» Work request: Among the entries below, find the line with "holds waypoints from", then quote it and each following line up to and including the line with "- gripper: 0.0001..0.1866", and nothing else.
[[ Data records open ]]
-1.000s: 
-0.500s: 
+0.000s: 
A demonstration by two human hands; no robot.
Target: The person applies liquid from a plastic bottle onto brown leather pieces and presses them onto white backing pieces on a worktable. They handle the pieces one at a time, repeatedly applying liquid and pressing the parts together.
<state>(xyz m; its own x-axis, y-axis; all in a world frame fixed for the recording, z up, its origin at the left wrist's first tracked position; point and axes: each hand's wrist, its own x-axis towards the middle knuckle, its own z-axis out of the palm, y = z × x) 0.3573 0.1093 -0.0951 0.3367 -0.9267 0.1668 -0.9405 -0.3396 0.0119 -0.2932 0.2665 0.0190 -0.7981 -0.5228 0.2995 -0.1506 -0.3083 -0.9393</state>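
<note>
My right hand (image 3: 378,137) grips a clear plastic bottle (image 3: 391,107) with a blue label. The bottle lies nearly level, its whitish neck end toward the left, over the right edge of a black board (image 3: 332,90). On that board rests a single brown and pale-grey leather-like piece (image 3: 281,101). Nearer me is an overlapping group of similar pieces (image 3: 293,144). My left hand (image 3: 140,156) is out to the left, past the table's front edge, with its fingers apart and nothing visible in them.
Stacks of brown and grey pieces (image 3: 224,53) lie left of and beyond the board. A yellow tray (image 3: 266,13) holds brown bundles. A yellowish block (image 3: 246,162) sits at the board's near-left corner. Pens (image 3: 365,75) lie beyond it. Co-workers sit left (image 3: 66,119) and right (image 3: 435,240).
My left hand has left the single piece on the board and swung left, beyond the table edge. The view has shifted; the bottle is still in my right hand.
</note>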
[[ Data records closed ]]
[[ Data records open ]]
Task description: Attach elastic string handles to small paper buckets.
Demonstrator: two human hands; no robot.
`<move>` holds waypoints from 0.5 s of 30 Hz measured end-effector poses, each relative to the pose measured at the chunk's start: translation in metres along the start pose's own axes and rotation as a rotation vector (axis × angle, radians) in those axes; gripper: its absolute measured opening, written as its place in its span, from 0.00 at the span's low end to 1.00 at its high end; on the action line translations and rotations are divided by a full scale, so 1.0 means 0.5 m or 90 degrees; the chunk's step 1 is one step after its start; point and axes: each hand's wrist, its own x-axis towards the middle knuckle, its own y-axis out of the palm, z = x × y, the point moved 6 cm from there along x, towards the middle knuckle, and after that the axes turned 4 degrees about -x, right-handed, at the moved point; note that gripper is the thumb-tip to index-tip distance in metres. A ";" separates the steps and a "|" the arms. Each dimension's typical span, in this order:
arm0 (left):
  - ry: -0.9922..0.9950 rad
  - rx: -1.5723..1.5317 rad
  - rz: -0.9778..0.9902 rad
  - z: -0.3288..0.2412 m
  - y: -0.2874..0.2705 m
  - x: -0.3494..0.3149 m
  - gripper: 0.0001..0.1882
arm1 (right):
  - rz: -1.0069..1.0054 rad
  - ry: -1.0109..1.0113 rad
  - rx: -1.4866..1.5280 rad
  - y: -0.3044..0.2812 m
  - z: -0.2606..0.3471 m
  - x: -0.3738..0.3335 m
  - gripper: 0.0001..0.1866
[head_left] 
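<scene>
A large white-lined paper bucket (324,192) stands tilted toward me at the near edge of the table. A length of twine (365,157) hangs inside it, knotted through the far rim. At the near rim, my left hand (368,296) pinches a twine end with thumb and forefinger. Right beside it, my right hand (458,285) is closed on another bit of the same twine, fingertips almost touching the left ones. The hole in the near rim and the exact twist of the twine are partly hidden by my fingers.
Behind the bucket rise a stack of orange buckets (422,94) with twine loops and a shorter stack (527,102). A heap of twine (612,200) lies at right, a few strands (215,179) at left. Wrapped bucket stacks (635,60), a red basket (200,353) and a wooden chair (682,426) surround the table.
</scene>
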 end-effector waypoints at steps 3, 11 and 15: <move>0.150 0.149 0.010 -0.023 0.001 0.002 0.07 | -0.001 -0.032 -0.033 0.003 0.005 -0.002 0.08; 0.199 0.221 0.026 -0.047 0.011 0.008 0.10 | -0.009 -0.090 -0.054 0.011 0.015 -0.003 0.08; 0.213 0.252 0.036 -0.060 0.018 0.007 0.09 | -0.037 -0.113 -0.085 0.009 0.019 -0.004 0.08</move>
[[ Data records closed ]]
» Result for this exercise:
`<move>` holds waypoints from 0.5 s of 30 Hz measured end-effector poses, each relative to the pose measured at the chunk's start: translation in metres along the start pose's own axes and rotation as a rotation vector (axis × angle, radians) in those axes; gripper: its absolute measured opening, written as its place in its span, from 0.00 at the span's low end to 1.00 at its high end; on the action line translations and rotations are divided by a full scale, so 1.0 means 0.5 m or 90 degrees; the chunk's step 1 is one step after its start; point and axes: each hand's wrist, its own x-axis towards the middle knuckle, its own y-axis out of the palm, z = x × y, the point moved 6 cm from there along x, towards the middle knuckle, and after that the axes turned 4 degrees about -x, right-handed, at the moved point; note that gripper is the thumb-tip to index-tip distance in metres. A ";" separates the steps and a "|" the arms. Each dimension's typical span, in this order:
arm0 (left):
  - ry: -0.9922..0.9950 rad
  - rx: -1.5723..1.5317 rad
  - rz: -0.9778..0.9902 rad
  - z: -0.3288..0.2412 m
  - y: -0.2874..0.2705 m
  - x: -0.3494..0.3149 m
  - gripper: 0.0001..0.1882
arm1 (right):
  - rz: -1.0069..1.0054 rad
  - ry: -1.0109..1.0113 rad
  - rx: -1.4866..1.5280 rad
  - y: -0.3044..0.2812 m
  - z: -0.2606..0.3471 m
  - x: -0.3738..0.3335 m
  - gripper: 0.0001..0.1866

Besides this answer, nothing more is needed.